Thursday, November 20, 2014
Blavatsky and the Harlem Renaissance
Forthcoming from Brill in 2015, Esotericism in African American Religious Experience: “There Is a Mystery”, edited by Stephen C. Finley, Margarita Simon Guillory, and Hugh R. Page, Jr., makes a major contribution to the new area of Africana Esoteric Studies (AES): a “trans-disciplinary enterprise focused on the investigation of esoteric lore and practices in Africa and the African Diaspora.” The book’s twenty essays cover a number of African American cultural trends from the nineteenth century to the present.
Jon Woodson’s chapter, “The Harlem Renaissance as Esotericism,” looks at the influence of Blavatsky on one of the key figures in the Harlem Renaissance, Jean Toomer:
It is often said that there was an occult revival in the 1920s and that the occult revival was prepared by the popularity of theosophy, a movement that began in the nineteenth century and that continued to be influential as modern cultural movements began to form. The founder of Theosophy, H.P. Blavatsky was a prolific author whose books were widely disseminated by the Theosophical Society. Jean Toomer, the central figure in the introduction of esoteric thought into the African American community in the 1920s, had a deep appreciation for Blavatsky’s writings and he used her concepts to originate his revision of racial thought.

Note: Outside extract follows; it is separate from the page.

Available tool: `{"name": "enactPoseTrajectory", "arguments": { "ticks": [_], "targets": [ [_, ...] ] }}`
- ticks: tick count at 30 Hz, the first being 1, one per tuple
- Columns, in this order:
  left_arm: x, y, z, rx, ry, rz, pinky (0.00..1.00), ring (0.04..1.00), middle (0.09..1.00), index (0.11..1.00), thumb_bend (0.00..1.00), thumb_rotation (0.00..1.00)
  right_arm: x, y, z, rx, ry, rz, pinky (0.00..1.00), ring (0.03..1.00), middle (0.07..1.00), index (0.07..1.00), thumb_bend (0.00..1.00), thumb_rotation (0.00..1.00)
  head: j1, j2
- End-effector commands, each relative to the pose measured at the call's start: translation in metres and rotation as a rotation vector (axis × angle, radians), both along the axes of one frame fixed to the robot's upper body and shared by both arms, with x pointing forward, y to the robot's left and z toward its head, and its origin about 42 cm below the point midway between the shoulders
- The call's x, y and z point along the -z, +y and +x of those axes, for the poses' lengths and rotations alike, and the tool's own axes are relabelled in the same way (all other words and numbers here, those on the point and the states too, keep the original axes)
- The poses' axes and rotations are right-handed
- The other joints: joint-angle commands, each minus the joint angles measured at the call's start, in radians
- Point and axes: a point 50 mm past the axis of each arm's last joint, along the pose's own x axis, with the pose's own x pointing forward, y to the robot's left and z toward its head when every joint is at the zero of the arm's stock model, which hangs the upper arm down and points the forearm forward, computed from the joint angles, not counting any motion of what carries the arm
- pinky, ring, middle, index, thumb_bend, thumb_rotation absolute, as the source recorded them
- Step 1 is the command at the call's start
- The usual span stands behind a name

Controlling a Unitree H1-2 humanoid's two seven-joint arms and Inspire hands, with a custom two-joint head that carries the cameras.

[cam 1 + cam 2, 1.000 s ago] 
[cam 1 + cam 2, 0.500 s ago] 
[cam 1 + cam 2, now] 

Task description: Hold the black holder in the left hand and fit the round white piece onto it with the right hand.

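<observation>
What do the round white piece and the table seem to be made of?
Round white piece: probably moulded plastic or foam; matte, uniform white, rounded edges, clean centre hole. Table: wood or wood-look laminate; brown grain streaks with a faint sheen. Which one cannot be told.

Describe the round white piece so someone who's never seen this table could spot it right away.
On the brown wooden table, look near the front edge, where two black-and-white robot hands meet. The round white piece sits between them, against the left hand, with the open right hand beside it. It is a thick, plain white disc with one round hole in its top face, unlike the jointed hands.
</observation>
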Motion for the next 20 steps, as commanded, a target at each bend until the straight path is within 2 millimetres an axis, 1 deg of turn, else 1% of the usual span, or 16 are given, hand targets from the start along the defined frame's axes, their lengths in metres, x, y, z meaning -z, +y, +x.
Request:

Toomer (1894—1967), an important figure in African-American literature, became a conduit for esoteric ideas to his circle that included Carl Van Vechten and Zora Neale Hurston. He later became interested in Gurdjieff, studying with A.R. Orage in America and travelling to France to meet Gurdjieff. According to Woodson, “The attraction of Blavatsky for Toomer was the authority with which she explicated the various stages of man's rise from the material to the ethereal.”
The volume also contains a chapter on “Paschal Beverly Randolph in the African American Community” by Lana Fineley.